§ YOUR ASSIGNMENT: Leaving out every picture, copy the lines of the data exactly, from the first through the line containing "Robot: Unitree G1".

○ ○ ○ ○ ○

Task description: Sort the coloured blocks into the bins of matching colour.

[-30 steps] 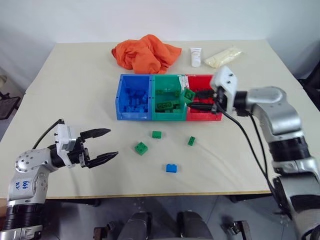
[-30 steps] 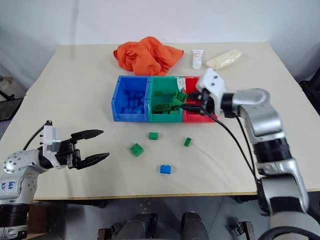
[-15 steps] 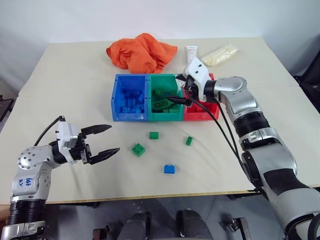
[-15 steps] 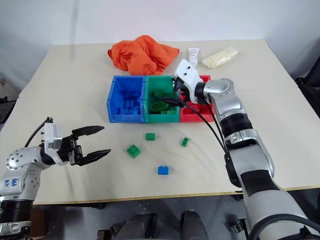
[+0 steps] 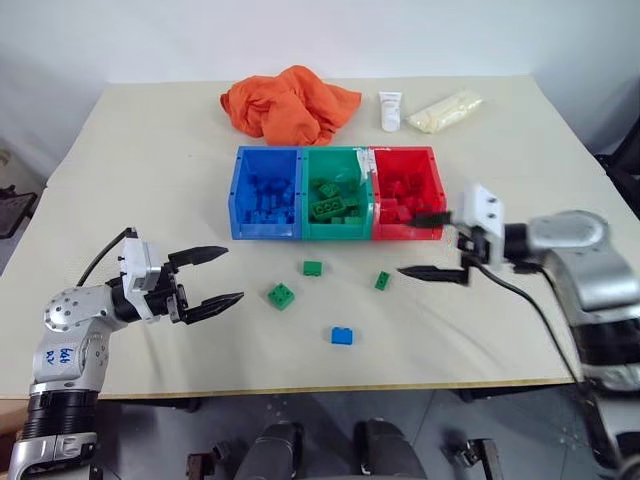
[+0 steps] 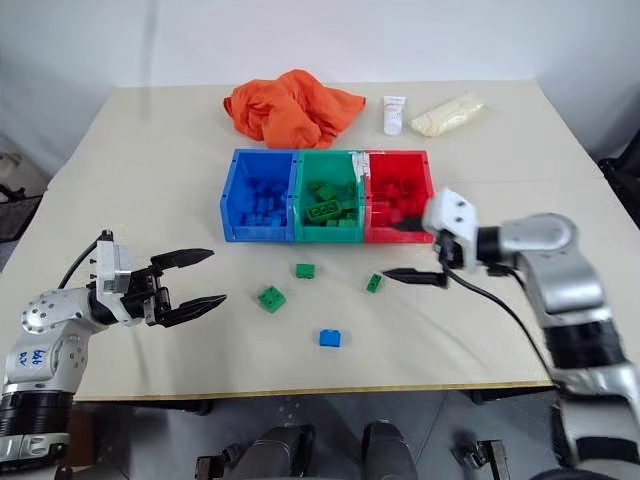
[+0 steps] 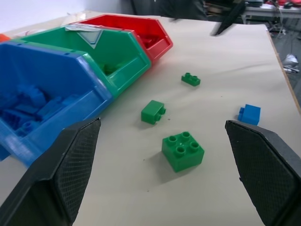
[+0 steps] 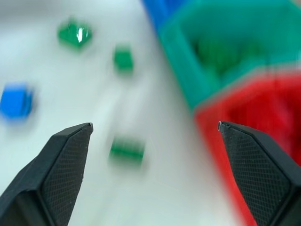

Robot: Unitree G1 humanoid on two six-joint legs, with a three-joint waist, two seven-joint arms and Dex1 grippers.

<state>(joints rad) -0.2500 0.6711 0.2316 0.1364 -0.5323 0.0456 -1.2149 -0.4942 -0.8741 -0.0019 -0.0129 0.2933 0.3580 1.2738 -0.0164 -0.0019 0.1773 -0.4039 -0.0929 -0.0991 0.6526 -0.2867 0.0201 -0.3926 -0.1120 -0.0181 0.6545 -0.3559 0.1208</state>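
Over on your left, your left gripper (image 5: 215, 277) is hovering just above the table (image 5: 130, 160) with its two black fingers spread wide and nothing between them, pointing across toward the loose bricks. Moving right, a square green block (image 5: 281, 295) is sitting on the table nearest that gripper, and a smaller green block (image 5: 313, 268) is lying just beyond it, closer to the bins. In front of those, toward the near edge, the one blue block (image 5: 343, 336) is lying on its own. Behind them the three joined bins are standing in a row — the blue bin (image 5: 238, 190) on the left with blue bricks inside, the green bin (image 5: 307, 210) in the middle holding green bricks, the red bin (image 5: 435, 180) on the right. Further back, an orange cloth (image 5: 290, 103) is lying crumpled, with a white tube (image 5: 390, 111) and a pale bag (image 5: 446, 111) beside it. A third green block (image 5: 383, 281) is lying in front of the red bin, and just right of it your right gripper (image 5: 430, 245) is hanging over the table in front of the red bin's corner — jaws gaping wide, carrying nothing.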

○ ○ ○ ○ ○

§ EXERCISE RESPONSE:
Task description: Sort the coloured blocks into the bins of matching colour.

[-30 steps] 
[-30 steps] 
[-15 steps] 
[-15 steps] 
[+0 steps] 
[+0 steps] 
[+0 steps] 
[+0 steps] 

Robot: Unitree G1 humanoid on two six-joint legs, with a three-joint waist, two seven-joint arms and Dex1 grippers.

Output for the exercise is complete.